Our prior research has confirmed a fundamental truth: Machine Learning is exceptionally good at finding patterns in existing data. By analysing thousands of past campaigns, these models identify the threads of success and can predict outcomes for similar strategies with high reliability. This is an incredibly powerful tool for optimising what we already know.
However, the real-world often presents us with a different challenge: The Unknown.
- The data gap: While digital marketing generates vast amounts of information, it is rarely “clean” or perfectly integrated.
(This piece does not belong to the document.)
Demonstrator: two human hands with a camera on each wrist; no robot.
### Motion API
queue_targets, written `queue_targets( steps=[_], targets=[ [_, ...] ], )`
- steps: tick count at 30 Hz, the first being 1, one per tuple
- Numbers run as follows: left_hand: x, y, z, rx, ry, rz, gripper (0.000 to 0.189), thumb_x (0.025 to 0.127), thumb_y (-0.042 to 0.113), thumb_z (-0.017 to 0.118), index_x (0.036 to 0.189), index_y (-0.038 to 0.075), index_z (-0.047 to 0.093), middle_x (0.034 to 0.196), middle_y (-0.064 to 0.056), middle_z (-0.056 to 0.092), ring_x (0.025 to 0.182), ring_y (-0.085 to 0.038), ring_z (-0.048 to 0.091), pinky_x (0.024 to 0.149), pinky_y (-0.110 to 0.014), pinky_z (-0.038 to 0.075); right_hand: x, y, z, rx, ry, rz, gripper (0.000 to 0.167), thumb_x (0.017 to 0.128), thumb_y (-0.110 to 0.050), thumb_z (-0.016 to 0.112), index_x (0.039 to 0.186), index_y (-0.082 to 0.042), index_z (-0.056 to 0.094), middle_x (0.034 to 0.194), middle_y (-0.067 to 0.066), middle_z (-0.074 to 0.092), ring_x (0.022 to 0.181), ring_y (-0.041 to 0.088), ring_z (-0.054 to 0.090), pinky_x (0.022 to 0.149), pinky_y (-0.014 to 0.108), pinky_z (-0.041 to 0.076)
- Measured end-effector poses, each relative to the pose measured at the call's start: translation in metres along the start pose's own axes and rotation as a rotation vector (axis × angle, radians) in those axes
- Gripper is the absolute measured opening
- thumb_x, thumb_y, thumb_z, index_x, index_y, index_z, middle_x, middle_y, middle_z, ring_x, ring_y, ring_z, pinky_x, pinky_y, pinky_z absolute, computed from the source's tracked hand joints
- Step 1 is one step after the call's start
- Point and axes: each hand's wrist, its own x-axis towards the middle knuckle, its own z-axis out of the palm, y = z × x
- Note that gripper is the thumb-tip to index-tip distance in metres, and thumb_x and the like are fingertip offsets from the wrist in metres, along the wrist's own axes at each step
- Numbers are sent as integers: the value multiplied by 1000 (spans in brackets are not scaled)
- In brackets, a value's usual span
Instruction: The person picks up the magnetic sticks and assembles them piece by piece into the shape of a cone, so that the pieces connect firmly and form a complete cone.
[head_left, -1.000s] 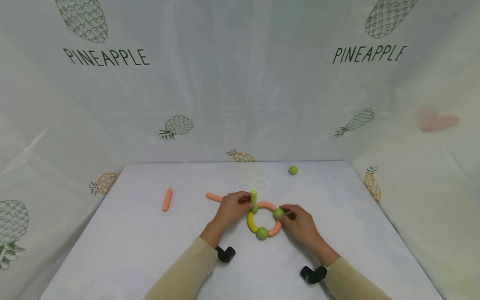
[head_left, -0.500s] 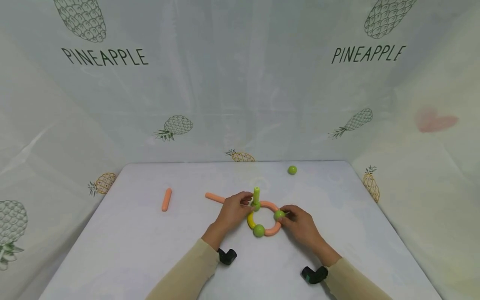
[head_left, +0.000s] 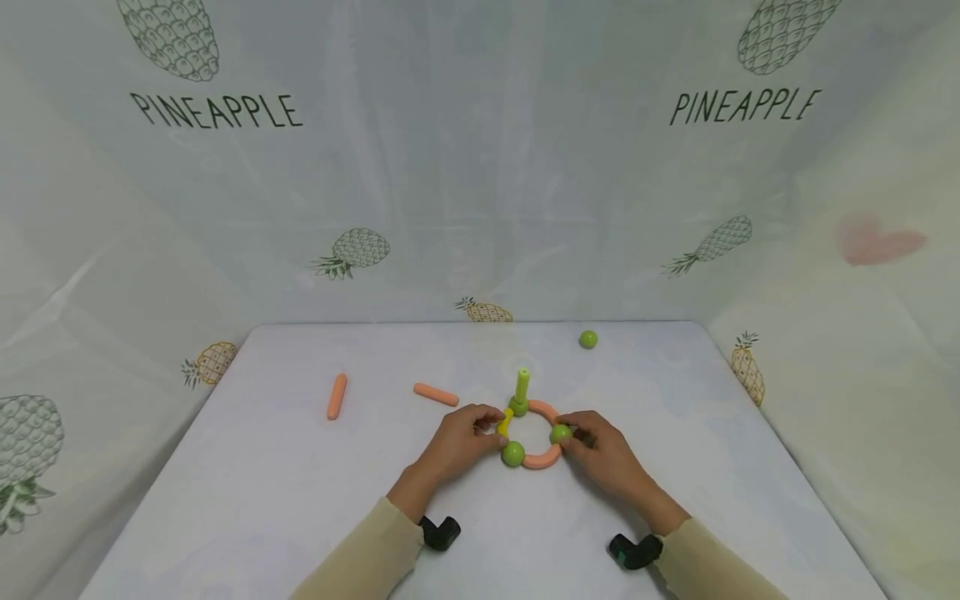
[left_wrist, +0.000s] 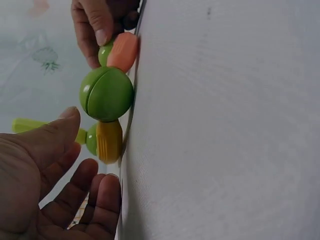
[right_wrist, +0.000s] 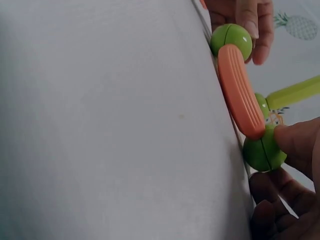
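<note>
A ring of green balls and curved pieces lies on the table. My right hand (head_left: 606,454) pinches the right green ball (right_wrist: 265,149) between thumb and fingers. Salmon curved pieces (head_left: 543,459) run from this ball to the front green ball (left_wrist: 106,94) and to the back green ball (head_left: 519,406). A lime rod (head_left: 522,385) stands up from the back ball. On the left side is the yellow curved piece (left_wrist: 109,142). My left hand (head_left: 463,440) is beside it, thumb and fingers apart with a gap between them; in the head view its fingertips partly cover the piece.
Two straight salmon rods lie to the left, one nearer rod (head_left: 436,394) and one farther rod (head_left: 337,397). A loose green ball (head_left: 588,339) sits near the back edge of the white table (head_left: 285,500). A pineapple-print curtain (head_left: 480,183) hangs behind.
The ring has turned clockwise, carrying the lime rod rightward and the front ball leftward. My left hand has moved from the back ball down to the yellow piece. The right hand keeps its ball.
</note>
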Motion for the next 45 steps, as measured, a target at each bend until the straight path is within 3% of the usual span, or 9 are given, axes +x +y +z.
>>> queue_targets(
  steps=[7,15,23,30,33,40,45],
  targets=[
    [-4,-9,-3,23,42,4,34,93,32,83,124,21,75,116,3,72,106,-14,66,92,-33,56,1,5,0,6,-14,-21,25,98,-27,78,122,-21,73,119,-4,67,98,12,60,82,27,52],
    [-6,-21,-24,57,111,-33,30,95,30,81,124,24,76,118,4,73,104,-14,64,93,-39,54,-1,7,2,11,20,4,32,90,-29,85,117,-17,72,104,-4,64,87,12,58,75,24,50],
    [-21,-41,-73,29,244,-108,27,96,28,79,123,28,76,128,5,71,115,-20,64,99,-43,52,-2,6,2,16,33,1,35,90,-27,86,120,-15,71,103,-2,63,87,11,58,75,24,50],
    [-37,-63,-127,42,382,-152,37,99,28,77,132,12,72,132,-12,68,122,-29,60,99,-42,50,-4,5,1,25,4,-40,33,93,-24,84,124,-18,74,113,-3,64,91,10,57,78,24,51],
    [-43,-74,-144,49,438,-182,39,100,31,75,134,11,71,132,-13,67,122,-30,58,95,-39,49,-4,6,1,32,-10,-43,31,94,-24,82,124,-19,75,114,-2,64,91,10,56,77,24,50],
    [-56,-94,-166,75,515,-227,43,101,35,72,137,12,69,141,-14,64,126,-31,53,93,-43,44,-4,6,1,30,-9,-36,31,94,-24,82,124,-19,75,113,-3,64,91,10,57,77,24,50],
    [-60,-101,-174,80,493,-267,48,102,37,72,140,9,66,150,-19,56,133,-37,49,102,-53,43,-5,5,1,26,-10,-33,31,94,-23,82,124,-20,75,113,-4,64,92,10,57,78,24,50]
  ],
)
Furthermore, when launching a new product or entering an entirely new market, historical data is often scarce or non-existent.
- The novelty gap: Traditional Machine Learning excels at spotting correlations, but it can struggle with the unprecedented. What happens when a novel creative concept emerges, or a sudden social trend shifts audience behaviour overnight? Because the model hasn’t “seen” these shifts in the past, it may lack the context to predict the future.
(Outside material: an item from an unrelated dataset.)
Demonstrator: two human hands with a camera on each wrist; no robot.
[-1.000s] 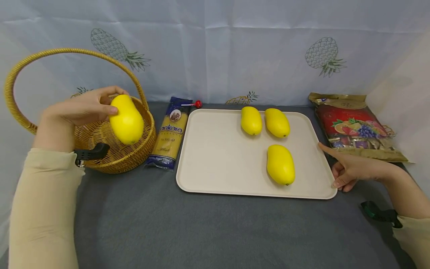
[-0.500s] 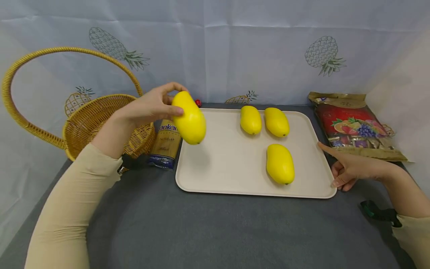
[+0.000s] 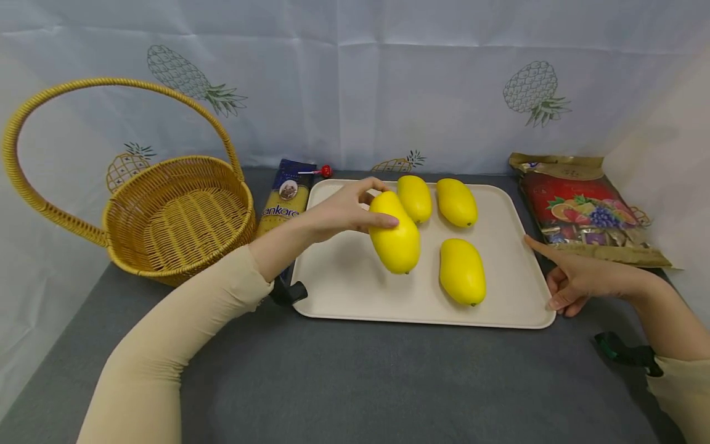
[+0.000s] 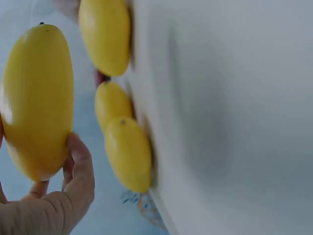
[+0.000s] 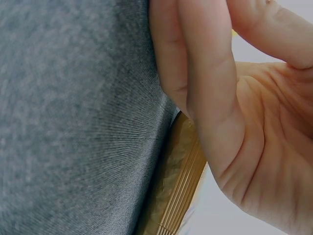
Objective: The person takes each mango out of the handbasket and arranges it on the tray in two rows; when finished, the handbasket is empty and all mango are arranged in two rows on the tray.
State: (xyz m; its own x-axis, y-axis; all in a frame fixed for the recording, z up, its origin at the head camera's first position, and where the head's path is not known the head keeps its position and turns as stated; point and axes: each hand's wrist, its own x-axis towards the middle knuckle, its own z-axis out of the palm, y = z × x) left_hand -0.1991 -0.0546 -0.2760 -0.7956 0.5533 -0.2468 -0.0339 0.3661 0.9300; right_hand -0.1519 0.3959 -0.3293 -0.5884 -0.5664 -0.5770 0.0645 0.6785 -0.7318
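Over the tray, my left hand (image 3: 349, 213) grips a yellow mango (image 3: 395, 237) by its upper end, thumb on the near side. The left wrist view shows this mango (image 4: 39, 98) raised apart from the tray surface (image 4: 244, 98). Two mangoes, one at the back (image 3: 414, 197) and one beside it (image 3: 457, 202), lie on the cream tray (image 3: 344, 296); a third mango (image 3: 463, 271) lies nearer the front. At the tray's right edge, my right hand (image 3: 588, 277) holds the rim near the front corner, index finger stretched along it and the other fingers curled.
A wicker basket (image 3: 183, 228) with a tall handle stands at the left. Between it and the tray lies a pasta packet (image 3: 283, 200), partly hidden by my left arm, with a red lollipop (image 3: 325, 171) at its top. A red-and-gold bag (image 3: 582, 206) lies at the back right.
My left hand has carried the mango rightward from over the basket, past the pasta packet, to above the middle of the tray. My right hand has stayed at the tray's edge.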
Bridging the gap: Can AI enhance our data?
At the heart of our latest research is a fundamental question:
What happens when we merge our proprietary data with the vast, world-level knowledge of a Large Language Model (LLM)?
While “adding AI” is a popular trend, real business value isn’t a given. We set out to discover if an LLM acts as a true force multiplier that fills in missing pieces, or if it simply repeats what we already know, or worse, introduces “noise” that clouds our judgment. To find the answer, we tested two distinct strategies to enhance our historical campaign data:
- Hybrid Graph creation: We build a digital “web” that connects our internal campaign facts with the LLM’s external context. This allows us to map out relationships between brands and audiences that our internal data alone might have missed.
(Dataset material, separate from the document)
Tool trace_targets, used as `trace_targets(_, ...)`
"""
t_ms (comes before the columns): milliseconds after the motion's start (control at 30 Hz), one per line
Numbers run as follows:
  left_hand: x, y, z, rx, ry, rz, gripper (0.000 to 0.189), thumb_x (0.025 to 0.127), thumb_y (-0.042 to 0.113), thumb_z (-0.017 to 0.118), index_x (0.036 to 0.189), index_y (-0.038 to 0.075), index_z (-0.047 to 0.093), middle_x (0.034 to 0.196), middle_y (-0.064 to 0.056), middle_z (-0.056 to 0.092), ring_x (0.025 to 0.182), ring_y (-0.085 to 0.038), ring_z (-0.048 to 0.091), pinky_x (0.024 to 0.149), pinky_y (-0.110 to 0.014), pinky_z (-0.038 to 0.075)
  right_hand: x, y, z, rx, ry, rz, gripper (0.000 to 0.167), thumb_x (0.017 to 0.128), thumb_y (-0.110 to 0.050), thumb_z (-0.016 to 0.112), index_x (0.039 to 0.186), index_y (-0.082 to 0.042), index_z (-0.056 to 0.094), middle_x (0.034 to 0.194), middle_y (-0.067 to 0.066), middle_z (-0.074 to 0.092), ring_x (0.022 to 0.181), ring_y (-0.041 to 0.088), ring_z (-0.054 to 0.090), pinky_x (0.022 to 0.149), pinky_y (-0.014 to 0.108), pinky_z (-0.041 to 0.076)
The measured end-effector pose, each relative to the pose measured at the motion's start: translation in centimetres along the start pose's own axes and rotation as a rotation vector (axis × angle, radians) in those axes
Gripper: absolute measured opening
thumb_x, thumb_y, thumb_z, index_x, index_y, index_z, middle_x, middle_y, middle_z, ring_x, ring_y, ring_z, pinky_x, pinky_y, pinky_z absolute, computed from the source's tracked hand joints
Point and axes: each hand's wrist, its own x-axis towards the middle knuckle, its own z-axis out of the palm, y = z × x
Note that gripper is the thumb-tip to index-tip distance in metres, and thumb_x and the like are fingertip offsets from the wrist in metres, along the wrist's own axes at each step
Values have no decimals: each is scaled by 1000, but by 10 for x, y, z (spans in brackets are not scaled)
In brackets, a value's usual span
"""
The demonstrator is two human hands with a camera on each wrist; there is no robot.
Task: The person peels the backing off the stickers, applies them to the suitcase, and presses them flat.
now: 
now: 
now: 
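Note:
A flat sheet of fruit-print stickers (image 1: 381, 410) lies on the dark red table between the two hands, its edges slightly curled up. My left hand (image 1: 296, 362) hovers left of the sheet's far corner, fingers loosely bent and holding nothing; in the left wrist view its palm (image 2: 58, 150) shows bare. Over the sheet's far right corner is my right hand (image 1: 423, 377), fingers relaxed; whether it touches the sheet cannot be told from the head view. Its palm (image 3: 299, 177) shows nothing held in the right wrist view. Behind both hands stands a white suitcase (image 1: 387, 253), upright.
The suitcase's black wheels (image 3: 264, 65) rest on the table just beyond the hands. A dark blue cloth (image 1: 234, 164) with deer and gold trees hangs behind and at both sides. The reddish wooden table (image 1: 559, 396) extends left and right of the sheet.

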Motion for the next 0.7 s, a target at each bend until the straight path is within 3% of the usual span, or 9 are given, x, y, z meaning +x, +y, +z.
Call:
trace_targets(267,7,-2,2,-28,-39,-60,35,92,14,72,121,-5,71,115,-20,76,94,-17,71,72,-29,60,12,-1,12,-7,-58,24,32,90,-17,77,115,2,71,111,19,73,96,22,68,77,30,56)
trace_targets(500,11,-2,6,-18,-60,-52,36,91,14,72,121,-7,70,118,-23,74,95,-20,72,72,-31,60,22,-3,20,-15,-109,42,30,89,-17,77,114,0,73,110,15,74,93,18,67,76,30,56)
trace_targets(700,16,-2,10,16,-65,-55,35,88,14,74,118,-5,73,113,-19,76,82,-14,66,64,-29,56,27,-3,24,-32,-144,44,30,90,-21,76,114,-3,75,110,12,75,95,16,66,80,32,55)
- Active Learning: Think of this as a focused “tutoring” session. We use AI to identify the most confusing parts of our data. By putting an LLM in the loop to address these specific gaps, the model learns exactly where it can provide the most clarity.
By testing these methodologies, we are aiming to answer a critical, industry-defining question: Is the secret to superior performance simply more LLM integration, or does the true value still reside in the expert knowledge of marketing professionals that WPP has established over the years?
The path forward: Testing the synergy
To determine if AI-driven insights translate into real-world business value, we put two distinct methodologies to the test: Hybrid Graph creation and Active Learning. Each approach ensures that the LLM isn’t just a passive observer, but an active contributor to our strategy.
To test this synergy, we utilised a specialised export from WPP’s proprietary dataset, ensuring anonymity and privacy. This data captures the full lifecycle of a campaign, including information on audience characteristics, geographical location and platform-specific delivery settings. Crucially, each entry includes a definitive label indicating the campaign’s objective and its final outcome, allowing us to measure success with high precision. For a deeper dive into the architecture and specific variables of this dataset, please refer to the Campaign Intelligence Dataset Pod.
Strategy I: Hybrid Graph creation – beyond the spreadsheet
Instead of looking at data as a simple list, we treat it as a dynamic relationship map. Imagine this network as a constellation where every individual data point, whether it’s a demographic like ‘woman,’ a platform like ‘Facebook,’ or a region like ‘Spain’, becomes a node. These nodes are interconnected by lines that represent the strength and nature of their relationships.
To visualise this concept, here is an example of how this relationship network is mapped in our Hybrid Graph:

By combining our internal campaign history with the LLM’s broader world knowledge, we create a “Hybrid Graph”. With this multi-layered map, we expect to be able to see connections that traditional spreadsheets ignore and the process of building it unfolds in three strategic phases:
Phase 1: Establishing the ground truth
Before we ask an AI for help, we perform a “Deep Dive” into our historical data to separate coincidence from repeatable success through two rigorous tests:
- The consistency test (purity): We look for a clear “verdict”. For example, if a specific audience and brand pairing resulted in a positive outcome 85% of the time, we have a reliable pattern. The data is giving us a clear “Yes”.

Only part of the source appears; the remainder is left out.